# Stewed Gizzards?



## giggler (Dec 24, 2022)

I would like try this, as the meat is tough. 
Net shows often boiled, or braised.
I thought a slow cooker might work.

Season meat, add canned tomatoes. raw peppers and onion.

Slow cook low until tender, maybe 4 hours?

Pull meat, add flour slury to make gravy.

Serve over rice or noodles.

Any Thoughts on this? Anyone ever tried before?

Eric, Austin Tx.


----------



## Aunt Bea (Dec 24, 2022)

It helps if you take a sharp paring knife and peel the two small nuggets of meat from the tough connective tissue.  A tedious job!

This is how I’ve prepared chicken gizzards.
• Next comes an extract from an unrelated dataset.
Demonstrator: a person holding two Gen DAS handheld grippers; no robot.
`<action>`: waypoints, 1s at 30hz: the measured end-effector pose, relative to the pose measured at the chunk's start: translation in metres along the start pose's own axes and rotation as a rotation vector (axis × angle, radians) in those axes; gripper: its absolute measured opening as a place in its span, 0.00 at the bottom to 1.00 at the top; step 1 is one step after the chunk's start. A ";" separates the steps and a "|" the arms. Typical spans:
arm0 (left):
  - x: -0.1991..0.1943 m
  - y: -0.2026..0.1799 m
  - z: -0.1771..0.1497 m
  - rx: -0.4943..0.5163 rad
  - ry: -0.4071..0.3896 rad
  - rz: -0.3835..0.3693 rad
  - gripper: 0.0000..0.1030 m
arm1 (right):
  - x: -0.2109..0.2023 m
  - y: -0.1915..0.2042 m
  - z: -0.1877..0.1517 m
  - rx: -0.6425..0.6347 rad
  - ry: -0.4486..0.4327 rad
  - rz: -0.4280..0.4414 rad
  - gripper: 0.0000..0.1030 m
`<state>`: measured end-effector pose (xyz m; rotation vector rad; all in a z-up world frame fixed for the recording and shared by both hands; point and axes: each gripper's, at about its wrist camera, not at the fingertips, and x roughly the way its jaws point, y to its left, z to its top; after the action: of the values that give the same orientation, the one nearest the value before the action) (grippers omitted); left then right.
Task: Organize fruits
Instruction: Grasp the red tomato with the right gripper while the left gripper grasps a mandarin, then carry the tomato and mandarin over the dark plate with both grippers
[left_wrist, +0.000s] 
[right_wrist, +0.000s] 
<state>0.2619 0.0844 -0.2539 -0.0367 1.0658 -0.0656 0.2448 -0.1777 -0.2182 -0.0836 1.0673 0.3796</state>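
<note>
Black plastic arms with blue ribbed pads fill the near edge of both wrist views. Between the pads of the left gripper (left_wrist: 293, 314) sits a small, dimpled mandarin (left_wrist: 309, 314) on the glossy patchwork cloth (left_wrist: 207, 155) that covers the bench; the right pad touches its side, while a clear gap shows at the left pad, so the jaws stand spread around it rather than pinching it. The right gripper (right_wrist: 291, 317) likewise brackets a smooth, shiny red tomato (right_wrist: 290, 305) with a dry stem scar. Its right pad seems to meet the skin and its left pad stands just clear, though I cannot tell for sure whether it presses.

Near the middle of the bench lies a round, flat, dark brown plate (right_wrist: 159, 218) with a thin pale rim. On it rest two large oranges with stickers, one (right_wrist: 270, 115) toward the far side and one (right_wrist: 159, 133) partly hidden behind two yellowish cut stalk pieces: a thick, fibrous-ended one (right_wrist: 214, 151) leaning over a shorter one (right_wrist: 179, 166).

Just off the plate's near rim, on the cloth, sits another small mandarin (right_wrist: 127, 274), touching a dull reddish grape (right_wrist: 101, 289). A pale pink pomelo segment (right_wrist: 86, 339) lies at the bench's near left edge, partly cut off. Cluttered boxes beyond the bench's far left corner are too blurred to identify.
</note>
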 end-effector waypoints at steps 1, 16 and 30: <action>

A local clambake house used to serve this as a loose  meat sandwich.

If you have one of those old silver meat grinders that clamp onto the kitchen table you will be good to go. Grind the raw gizzards, peppers, and onions on the coarse setting. Season the mixture with salt, pepper and Bell's poultry seasoning. Fry until the pink is gone, cover and cook low and slow until the gelatinous parts of the gizzard break down to form a glaze/sauce. I usually finish them in the oven. 

This mixture makes a great hot sandwich filling or you can add cooked white rice for a version of dirty rice.


----------



## taxlady (Dec 24, 2022)

I was going to say to put it through a meat grinder first.


----------



## pepperhead212 (Dec 24, 2022)

Do you have an Instant Pot, or some other pressure cooker?   About an hour tenderizes them like 3 or 4 hours simmering would.   

It's been a while, since I cooked any, but a friend and I used to get them when we would go to the Asian market frequently, as they always had deals on hearts and gizzards.  And I've seasoned them in countless ways.  One of our favorites was using the same seasonings I'd use for chopped up spareribs - 1,2,3,4,5 seasoning, plus some 5 spice powder, or some garlic and fermented blackbean seasonings.  Also made several Mexican style seasonings, probably the best was the chipotle.  Also some Italian seasonings, with some onions and garlic, plus some fresh sage and rosemary, with a little while wine in the liquid.  

Usually an hour is long enough, but if not quite tender enough, pressure cook another 15 min.


----------



## cookiecrafter (Dec 25, 2022)

It's okay to try new things.  I remove the two nuggets and use them in cornbread stuffing along with a lot of other stuff.


----------



## Roll_Bones (Dec 25, 2022)

There was a Cuban market back home that had deep fried crispy gizzards.
They simmered them first in a tasty stock.
Then they cooled them and put them in the fridge.
Once completely cooled they breaded them (I think it was a 3 dip type breading operation) then deep fried until crispy.  They were great.  Still had a little bite, but overall tender and very crispy.


----------